Setting up the depot
====================

`repoze.postoffice` assumes that a message transport agent (MTA), such as
Postfix, has been configured to deliver messages to a folder using the Maildir
format. Configuring the MTA is outside of the scope of this document.

Configuration File
++++++++++++++++++

The depot is configured via a configuration file in ini format. The ini file
consists of a single 'post office' section followed by one or more named
queue sections. The 'post office' section contains information about the ZODB
set up as well as the location of the incoming Maildir::

[post office]
# Required parameters
zodb_uri = zconfig://%(here)s/zodb.conf#main
maildir = %(here)s/incoming/Maildir

# Optional parameters
zodb_path = /postoffice
ooo_loop_frequency = 60 # 1 Hertz
ooo_loop_headers = To,Subject
ooo_throttle_period = 300 # 5 minutes
max_message_size = 500m

`zodb_uri` is interpreted using `repoze.zodbconn` and follows the format laid
out there. See: http://docs.repoze.org/zodbconn/narr.html

`zodb_path` is the path in the db to the postoffice queues. This parameter
is optional and defaults to '/postoffice'.

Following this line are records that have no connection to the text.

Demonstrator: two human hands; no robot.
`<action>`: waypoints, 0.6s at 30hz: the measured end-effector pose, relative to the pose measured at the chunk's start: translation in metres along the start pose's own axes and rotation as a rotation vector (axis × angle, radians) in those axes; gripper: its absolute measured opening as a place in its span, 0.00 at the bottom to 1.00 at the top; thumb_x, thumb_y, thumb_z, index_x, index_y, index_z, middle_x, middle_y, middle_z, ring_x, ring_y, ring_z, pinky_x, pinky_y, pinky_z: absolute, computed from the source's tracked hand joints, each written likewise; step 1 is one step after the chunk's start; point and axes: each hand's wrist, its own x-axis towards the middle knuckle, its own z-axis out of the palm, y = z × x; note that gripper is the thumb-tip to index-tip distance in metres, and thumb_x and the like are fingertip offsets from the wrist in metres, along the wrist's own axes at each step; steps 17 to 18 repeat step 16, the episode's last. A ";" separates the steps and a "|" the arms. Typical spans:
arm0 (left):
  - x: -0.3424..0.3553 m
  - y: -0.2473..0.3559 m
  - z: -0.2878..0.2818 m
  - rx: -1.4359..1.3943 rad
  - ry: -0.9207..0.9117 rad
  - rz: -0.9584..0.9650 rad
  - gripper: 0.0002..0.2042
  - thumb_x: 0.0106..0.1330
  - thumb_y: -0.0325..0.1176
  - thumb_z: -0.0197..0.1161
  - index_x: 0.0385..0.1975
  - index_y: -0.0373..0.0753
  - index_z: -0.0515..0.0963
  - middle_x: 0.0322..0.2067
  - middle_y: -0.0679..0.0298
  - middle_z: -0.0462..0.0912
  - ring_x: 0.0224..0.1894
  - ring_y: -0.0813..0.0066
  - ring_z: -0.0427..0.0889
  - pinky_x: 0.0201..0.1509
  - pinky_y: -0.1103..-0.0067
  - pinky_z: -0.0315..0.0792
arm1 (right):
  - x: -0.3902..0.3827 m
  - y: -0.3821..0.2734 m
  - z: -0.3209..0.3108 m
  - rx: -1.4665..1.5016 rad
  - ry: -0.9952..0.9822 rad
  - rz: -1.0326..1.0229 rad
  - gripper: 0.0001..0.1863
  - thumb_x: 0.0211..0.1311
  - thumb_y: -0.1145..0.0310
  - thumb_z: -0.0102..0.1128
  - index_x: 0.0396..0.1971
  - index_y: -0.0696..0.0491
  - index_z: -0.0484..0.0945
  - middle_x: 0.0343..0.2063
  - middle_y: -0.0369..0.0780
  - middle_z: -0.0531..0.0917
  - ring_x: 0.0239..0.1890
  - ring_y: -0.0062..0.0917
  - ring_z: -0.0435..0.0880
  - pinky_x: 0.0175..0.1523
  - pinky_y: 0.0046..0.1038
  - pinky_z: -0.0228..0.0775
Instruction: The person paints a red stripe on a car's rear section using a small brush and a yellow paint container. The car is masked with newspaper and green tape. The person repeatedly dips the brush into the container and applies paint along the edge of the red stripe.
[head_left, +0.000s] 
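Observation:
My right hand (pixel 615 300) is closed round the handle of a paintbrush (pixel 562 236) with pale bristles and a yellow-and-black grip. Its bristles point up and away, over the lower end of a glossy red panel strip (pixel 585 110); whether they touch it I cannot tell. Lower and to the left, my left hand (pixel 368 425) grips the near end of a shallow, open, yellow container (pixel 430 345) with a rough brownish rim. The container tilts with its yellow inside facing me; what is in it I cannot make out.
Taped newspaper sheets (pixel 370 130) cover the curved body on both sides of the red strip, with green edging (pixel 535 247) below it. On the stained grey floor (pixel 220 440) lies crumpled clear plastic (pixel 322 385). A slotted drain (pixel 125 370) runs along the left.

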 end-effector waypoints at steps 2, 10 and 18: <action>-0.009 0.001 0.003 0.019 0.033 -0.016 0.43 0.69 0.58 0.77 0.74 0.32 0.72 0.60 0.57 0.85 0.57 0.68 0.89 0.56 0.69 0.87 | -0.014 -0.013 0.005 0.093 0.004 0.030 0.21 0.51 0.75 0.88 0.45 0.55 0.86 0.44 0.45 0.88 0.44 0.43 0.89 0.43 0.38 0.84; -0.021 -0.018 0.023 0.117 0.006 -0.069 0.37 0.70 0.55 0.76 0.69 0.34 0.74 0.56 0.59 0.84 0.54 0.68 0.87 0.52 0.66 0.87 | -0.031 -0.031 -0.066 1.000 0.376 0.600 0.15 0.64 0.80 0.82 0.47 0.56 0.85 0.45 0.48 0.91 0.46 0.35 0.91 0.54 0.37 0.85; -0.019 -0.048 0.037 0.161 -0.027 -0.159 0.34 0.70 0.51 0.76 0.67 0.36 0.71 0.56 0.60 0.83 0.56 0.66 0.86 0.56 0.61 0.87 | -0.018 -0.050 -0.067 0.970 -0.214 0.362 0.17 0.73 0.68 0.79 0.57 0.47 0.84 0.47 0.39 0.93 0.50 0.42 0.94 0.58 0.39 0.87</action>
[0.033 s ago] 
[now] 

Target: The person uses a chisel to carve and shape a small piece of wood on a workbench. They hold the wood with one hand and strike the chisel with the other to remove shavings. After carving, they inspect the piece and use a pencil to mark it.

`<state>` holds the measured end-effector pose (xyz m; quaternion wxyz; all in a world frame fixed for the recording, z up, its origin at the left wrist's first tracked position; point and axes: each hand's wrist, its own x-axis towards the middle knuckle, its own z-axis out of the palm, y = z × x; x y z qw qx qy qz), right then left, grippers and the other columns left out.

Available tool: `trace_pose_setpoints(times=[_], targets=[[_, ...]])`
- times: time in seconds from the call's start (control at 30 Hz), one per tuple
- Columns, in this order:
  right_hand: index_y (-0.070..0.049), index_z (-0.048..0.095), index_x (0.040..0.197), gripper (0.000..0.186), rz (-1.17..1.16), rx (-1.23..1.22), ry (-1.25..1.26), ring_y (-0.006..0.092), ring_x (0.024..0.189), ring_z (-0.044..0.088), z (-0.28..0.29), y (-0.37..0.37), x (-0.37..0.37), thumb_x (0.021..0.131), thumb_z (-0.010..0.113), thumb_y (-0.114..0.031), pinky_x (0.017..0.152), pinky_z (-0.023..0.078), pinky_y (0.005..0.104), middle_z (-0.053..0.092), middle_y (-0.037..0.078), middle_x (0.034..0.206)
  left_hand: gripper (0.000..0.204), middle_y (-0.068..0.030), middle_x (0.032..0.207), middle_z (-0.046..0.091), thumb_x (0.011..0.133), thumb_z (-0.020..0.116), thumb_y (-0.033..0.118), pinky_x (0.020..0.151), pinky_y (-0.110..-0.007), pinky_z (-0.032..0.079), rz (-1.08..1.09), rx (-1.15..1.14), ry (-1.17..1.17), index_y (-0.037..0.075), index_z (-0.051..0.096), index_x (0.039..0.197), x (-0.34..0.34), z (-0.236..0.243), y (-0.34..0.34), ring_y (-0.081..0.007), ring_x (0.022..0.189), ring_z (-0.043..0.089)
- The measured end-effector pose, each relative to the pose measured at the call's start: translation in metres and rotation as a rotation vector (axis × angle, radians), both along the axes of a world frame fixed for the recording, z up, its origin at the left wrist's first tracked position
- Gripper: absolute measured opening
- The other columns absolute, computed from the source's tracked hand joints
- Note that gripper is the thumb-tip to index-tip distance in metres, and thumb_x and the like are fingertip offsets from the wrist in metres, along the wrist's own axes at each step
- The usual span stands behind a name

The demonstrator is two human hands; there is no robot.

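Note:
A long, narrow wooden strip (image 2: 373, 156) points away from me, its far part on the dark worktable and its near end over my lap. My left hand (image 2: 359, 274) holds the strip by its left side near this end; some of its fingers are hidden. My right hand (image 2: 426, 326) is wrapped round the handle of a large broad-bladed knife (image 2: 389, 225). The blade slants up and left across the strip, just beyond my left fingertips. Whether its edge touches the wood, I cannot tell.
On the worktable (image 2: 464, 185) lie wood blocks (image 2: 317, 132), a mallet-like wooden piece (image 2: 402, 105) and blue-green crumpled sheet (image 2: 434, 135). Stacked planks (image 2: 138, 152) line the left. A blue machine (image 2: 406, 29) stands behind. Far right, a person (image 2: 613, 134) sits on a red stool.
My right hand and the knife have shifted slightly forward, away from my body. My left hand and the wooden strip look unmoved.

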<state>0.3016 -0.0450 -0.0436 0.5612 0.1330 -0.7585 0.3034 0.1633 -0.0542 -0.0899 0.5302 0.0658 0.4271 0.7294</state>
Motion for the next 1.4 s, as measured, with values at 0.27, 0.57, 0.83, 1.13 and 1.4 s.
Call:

`maildir` is the path to the incoming Maildir format folder from which messages
are pulled.

`ooo_loop_frequency` specifies the threshold frequency of incoming messages
from the same user to the same queue, in messages per minute. When the
threshold is reached by a particular user, messages from that user will be
marked as rejected for period of time in an attempt to break a possible out
of office auto-reply loop. If not specified, no check is performed on
frequency of incoming messages.

`ooo_loop_headers` optionally causes loop detection to use the specified email
headers as discriminators. If specified, these headers must match for incoming
messages to trigger the ooo throttle. If not specified, no header matching is
done, and messages need only be sent from the same user to the same queue to
trigger the throttle.

`ooo_throttle_period` specifies the amount of time, in minutes, for which a
user's incoming mail will be marked as rejected if loop detection is in use
and the user reaches the `ooo_loop_frequency` threshold. Defaults to 5
minutes. If `ooo_loop_frequency` is not set, this setting has no effect.

`max_message_size` sets the maximum size, in bytes, of incoming messages.
Messages which exceed this limit will have their payloads discarded and will
be marked as rejected. The suffixes 'k', 'm' or 'g' may be used to specify
that the number of bytes is expressed in kilobytes, megabytes or gigabytes,
respectively. A number without suffix will be interpreted as bytes. If not
set, no limit will be imposed on incoming message size.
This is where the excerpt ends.